But, okay, back to information overload: The biggest problem is still that there’s just too much. I don’t really think there is a solution, maybe Banning Outdoor Ads like Brazil’s Largest City Did, would be a start. Maybe requiring that the Terms of Service for any service a user signs up to be a limited length and actually commendable would help. But I just don’t know. I think the world has just simply progressed to a point where FOMO has gone from a fear of missing out has gotten to a point where missing out is just a fact of life as 500 hours of content are uploaded to YouTube every minute.
What I do know is that trusting the YouTube or Facebook or Twitter algorithm to decide the content I see is incredibly dangerous, but that the alternative is overwhelming.
Meanwhile, legislation that has been passed to try to fix some of this often results in other issues, like all the ‘Can we give you cookies?’ prompts on websites: Why The Web Is Such A Mess (Youtube - Tom Scott)
Imagine: drag to select text, pinch to summarize, vertical unpinch to generate alternatives, *inspiration*, record new sentence to replace the old one— Azlen Elza (@azlenelza) November 25, 2020
And voilà, you've explored multiple directions on the landscape of meaning and rewrote a sentence in just a few moments
4/4 🧵 pic.twitter.com/LlcmcY3kpw
Updates after Initial Draw #
Fuck your shit. Compute first, then display.
This may be the most irritating thing I encounter with modern computers. Our brains and bodies, as much as we may wish them to, don’t respond to stimuli right away. So, when I search for something, go to click something, and then while I’m moving the mouse to click the screen updates and a different link or icon is now in the spot I meant to click it’s really fucking annoying.
Window’s built in search, especially with web results on, is a huge offender on this but Google and other search engines do it too.
It’s not just search either, I’m sure everyone has encountered this in various places.
All you have to do is not change shit until you’re done computing the answer, and then only change it once. This is about as simple as it gets and it avoids magical re-arranging menus that make everyone lose their shit.

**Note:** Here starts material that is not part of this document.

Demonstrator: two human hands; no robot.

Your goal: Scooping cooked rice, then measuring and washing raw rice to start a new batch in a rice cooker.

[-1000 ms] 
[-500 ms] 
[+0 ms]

Everything needs to be more damn responsive #
Fuck your 𝒻𝒶𝓃𝒸𝓎 animations. I love eye candy, and a little bit is fine, but I shouldn’t have to wait as a menu slowly drops down with some pretty animation. If I’ve used that menu before I probably already know where I want to click, and now because I expect to be able to do so instantly I just clicked whatever is behind it. Fuck that. If the animation is masking some load time, sure, but as soon as it is loaded, quit it, and show the damn content. If the animation is necessary to avoid suddenly flipping from black to white and blinding users, again, I get it. But it doesn’t need to take more than 100ms.

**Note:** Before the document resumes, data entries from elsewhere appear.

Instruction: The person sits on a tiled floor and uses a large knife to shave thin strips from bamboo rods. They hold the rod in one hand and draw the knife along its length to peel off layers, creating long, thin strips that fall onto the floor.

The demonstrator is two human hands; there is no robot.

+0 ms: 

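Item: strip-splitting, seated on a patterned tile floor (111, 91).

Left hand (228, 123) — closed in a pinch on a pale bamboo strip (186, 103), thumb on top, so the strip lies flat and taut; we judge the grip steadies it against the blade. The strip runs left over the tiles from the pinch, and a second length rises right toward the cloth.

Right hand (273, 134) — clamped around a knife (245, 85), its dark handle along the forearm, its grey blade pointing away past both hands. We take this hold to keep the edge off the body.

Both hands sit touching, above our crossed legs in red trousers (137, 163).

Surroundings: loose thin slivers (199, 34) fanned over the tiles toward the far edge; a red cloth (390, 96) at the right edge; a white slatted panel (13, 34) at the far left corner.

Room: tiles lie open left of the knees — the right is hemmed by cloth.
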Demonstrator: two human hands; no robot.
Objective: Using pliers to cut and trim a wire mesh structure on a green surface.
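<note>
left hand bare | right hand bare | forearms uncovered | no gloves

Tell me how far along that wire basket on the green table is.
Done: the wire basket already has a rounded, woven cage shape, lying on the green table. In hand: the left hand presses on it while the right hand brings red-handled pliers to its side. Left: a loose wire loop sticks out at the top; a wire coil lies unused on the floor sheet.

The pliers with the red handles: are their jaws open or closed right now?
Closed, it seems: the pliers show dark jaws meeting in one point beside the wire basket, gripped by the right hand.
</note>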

If I have to spend more than a fraction of a second to process what is being shown to me is an ad, it should be fucking illegal. If you want to put ads mixed into the content, then it should be required to be a lot of a lot more visually obvious.
Here the original at least has some color differentiation (Using the Boost app to view Reddit) but on the official Twitter client I actually have to stop and look to avoid accidentally clicking an ad link. That’s some bull shit.
Yunno what else is bullshit? The fact that all of these ads are ‘personalized’ to the point that collecting crazy amounts of information on individuals is expected and almost inevitable online, even with a pile of tracking blocking extensions and a DNS blackhole like pi-hole. This could, and should, be a rant of it’s own. Being spied on by our own devices is 100% not okay and it’s one of the biggest reasons that they way we interact with computers sucks.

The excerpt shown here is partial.